## [What you have to do]
Please repeat the data below exactly, with the pictures removed.

## [Listed entries]
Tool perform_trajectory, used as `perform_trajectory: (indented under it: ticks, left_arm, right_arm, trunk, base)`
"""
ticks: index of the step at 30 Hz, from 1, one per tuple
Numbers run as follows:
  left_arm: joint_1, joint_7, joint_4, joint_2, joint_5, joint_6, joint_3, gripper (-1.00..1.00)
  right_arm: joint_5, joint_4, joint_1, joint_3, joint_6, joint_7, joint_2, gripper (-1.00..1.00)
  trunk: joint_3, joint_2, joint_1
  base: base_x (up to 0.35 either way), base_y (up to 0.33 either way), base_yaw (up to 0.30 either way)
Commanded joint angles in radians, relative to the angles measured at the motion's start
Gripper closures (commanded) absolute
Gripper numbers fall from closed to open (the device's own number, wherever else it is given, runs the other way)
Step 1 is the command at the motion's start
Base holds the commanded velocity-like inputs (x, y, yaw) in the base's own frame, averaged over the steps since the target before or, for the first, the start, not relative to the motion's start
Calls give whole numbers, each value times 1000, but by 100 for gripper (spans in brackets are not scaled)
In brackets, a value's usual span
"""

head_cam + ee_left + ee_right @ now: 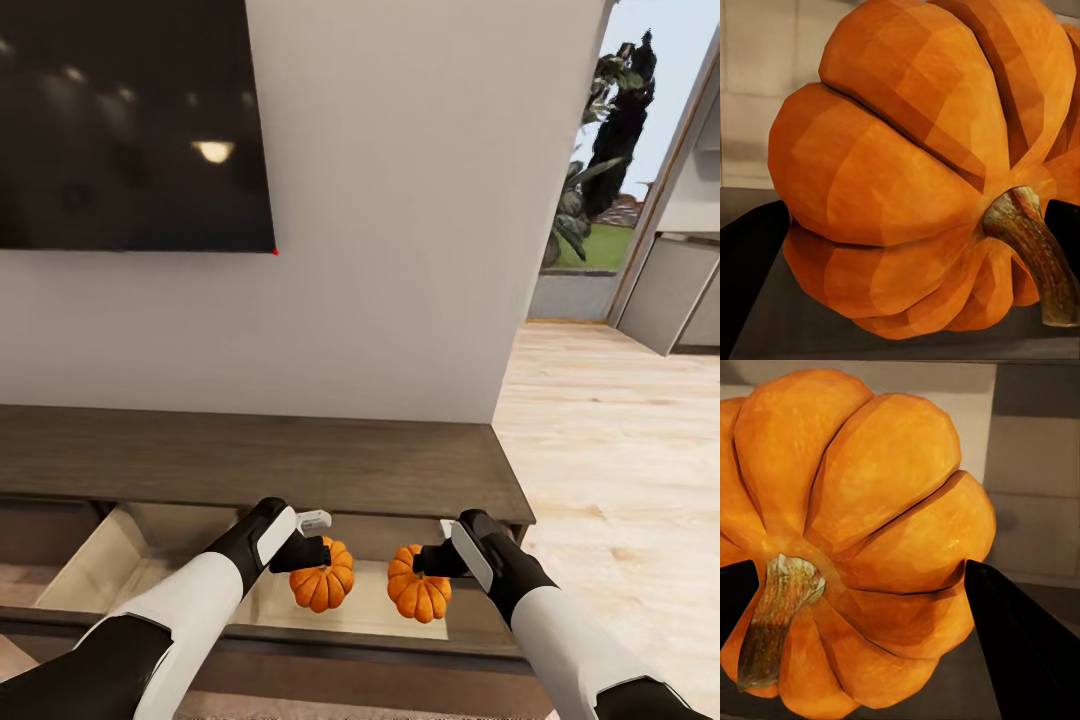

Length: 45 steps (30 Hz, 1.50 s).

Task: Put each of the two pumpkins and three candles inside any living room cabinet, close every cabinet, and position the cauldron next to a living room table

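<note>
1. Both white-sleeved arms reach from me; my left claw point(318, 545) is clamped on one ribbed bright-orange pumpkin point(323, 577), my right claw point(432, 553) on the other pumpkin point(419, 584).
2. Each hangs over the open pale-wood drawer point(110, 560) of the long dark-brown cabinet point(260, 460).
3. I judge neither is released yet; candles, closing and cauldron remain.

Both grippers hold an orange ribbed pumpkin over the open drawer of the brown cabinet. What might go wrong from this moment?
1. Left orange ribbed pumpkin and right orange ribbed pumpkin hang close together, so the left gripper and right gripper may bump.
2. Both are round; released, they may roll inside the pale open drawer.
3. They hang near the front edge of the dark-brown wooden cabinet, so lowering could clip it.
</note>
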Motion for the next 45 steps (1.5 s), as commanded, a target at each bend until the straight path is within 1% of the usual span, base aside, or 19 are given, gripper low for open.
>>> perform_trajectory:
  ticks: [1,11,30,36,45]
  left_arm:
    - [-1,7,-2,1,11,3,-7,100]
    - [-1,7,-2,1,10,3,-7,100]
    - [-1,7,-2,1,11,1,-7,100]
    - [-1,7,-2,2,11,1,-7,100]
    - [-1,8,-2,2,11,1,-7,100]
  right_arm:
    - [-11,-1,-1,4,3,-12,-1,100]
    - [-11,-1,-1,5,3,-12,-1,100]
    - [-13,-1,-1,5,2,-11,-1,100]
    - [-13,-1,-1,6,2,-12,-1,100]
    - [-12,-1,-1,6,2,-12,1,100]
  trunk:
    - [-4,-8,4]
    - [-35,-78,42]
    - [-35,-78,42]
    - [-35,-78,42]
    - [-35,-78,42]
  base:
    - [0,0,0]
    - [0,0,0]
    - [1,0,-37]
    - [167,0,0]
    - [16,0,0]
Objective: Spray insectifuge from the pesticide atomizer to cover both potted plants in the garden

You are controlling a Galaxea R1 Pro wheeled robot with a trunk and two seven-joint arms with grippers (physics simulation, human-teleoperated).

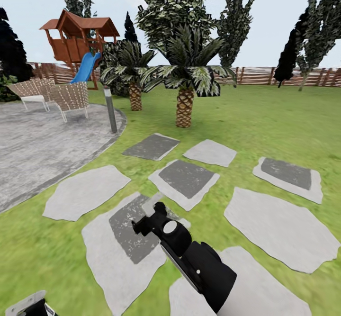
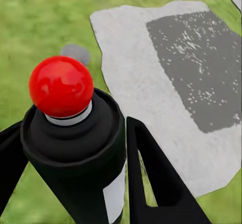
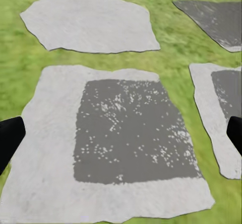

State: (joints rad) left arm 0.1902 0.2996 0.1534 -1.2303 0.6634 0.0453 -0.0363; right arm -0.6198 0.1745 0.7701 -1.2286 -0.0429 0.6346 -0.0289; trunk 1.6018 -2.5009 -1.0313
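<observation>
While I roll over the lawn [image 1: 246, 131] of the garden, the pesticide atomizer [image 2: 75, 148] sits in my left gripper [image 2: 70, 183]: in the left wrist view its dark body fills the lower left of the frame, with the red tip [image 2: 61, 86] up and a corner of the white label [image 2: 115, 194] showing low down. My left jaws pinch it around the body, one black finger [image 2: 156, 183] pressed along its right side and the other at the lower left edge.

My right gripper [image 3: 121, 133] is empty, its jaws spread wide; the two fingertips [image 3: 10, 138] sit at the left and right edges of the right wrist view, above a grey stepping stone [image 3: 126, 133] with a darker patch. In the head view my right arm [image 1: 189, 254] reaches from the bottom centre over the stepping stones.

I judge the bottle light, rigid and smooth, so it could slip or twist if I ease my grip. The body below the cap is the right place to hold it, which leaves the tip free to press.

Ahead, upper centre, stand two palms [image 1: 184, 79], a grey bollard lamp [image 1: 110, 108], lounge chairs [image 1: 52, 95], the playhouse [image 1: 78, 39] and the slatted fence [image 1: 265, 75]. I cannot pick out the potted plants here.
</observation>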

## [The answer]
Tool perform_trajectory, used as `perform_trajectory: (indented under it: ticks, left_arm, right_arm, trunk, base)`
"""
ticks: index of the step at 30 Hz, from 1, one per tuple
Numbers run as follows:
  left_arm: joint_1, joint_7, joint_4, joint_2, joint_5, joint_6, joint_3, gripper (-1.00..1.00)
  right_arm: joint_5, joint_4, joint_1, joint_3, joint_6, joint_7, joint_2, gripper (-1.00..1.00)
  trunk: joint_3, joint_2, joint_1
  base: base_x (up to 0.35 either way), base_y (up to 0.33 either way), base_yaw (up to 0.30 either way)
Commanded joint angles in radians, relative to the angles measured at the motion's start
Gripper closures (commanded) absolute
Gripper numbers fall from closed to open (the device's own number, wherever else it is given, runs the other way)
Step 1 is the command at the motion's start
Base holds the commanded velocity-like inputs (x, y, yaw) in the base's own frame, averaged over the steps since the target before or, for the first, the start, not relative to the motion's start
Calls give whole numbers, each value times 1000, but by 100 for gripper (spans in brackets are not scaled)
In brackets, a value's usual span
"""

head_cam + ee_left + ee_right @ now: 

Length: 45 steps (30 Hz, 1.50 s).

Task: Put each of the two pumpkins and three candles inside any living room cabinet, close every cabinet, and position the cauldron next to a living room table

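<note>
1. Both white-sleeved arms reach from me; my left claw point(318, 545) is clamped on one ribbed bright-orange pumpkin point(323, 577), my right claw point(432, 553) on the other pumpkin point(419, 584).
2. Each hangs over the open pale-wood drawer point(110, 560) of the long dark-brown cabinet point(260, 460).
3. I judge neither is released yet; candles, closing and cauldron remain.

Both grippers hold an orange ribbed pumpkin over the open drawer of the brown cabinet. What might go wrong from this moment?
1. Left orange ribbed pumpkin and right orange ribbed pumpkin hang close together, so the left gripper and right gripper may bump.
2. Both are round; released, they may roll inside the pale open drawer.
3. They hang near the front edge of the dark-brown wooden cabinet, so lowering could clip it.
</note>
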Motion for the next 45 steps (1.5 s), as commanded, a target at each bend until the straight path is within 1% of the usual span, base aside, or 19 are given, gripper low for open.
>>> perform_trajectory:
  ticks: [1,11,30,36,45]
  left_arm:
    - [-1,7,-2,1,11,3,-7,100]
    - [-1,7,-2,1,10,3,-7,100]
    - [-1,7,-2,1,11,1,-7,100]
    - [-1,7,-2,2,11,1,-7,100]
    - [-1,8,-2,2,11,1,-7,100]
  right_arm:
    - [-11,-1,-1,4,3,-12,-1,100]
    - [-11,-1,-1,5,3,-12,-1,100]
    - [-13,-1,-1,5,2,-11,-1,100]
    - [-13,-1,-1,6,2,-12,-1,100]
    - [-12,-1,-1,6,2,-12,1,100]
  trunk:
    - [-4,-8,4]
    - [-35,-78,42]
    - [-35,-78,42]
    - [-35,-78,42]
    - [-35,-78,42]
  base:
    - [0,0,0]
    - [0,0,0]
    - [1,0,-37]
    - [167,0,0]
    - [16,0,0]
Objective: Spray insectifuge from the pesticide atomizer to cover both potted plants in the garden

You are controlling a Galaxea R1 Pro wheeled robot with a trunk and two seven-joint arms with grippers (physics simulation, human-teleoperated).


State: (joints rad) left arm 0.1902 0.2996 0.1534 -1.2303 0.6634 0.0453 -0.0363; right arm -0.6198 0.1745 0.7701 -1.2286 -0.0429 0.6346 -0.0289; trunk 1.6018 -2.5009 -1.0313
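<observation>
While I roll over the lawn [image 1: 246, 131] of the garden, the pesticide atomizer [image 2: 75, 148] sits in my left gripper [image 2: 70, 183]: in the left wrist view its dark body fills the lower left of the frame, with the red tip [image 2: 61, 86] up and a corner of the white label [image 2: 115, 194] showing low down. My left jaws pinch it around the body, one black finger [image 2: 156, 183] pressed along its right side and the other at the lower left edge.

My right gripper [image 3: 121, 133] is empty, its jaws spread wide; the two fingertips [image 3: 10, 138] sit at the left and right edges of the right wrist view, above a grey stepping stone [image 3: 126, 133] with a darker patch. In the head view my right arm [image 1: 189, 254] reaches from the bottom centre over the stepping stones.

I judge the bottle light, rigid and smooth, so it could slip or twist if I ease my grip. The body below the cap is the right place to hold it, which leaves the tip free to press.

Ahead, upper centre, stand two palms [image 1: 184, 79], a grey bollard lamp [image 1: 110, 108], lounge chairs [image 1: 52, 95], the playhouse [image 1: 78, 39] and the slatted fence [image 1: 265, 75]. I cannot pick out the potted plants here.
</observation>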

What the exercise required is now done.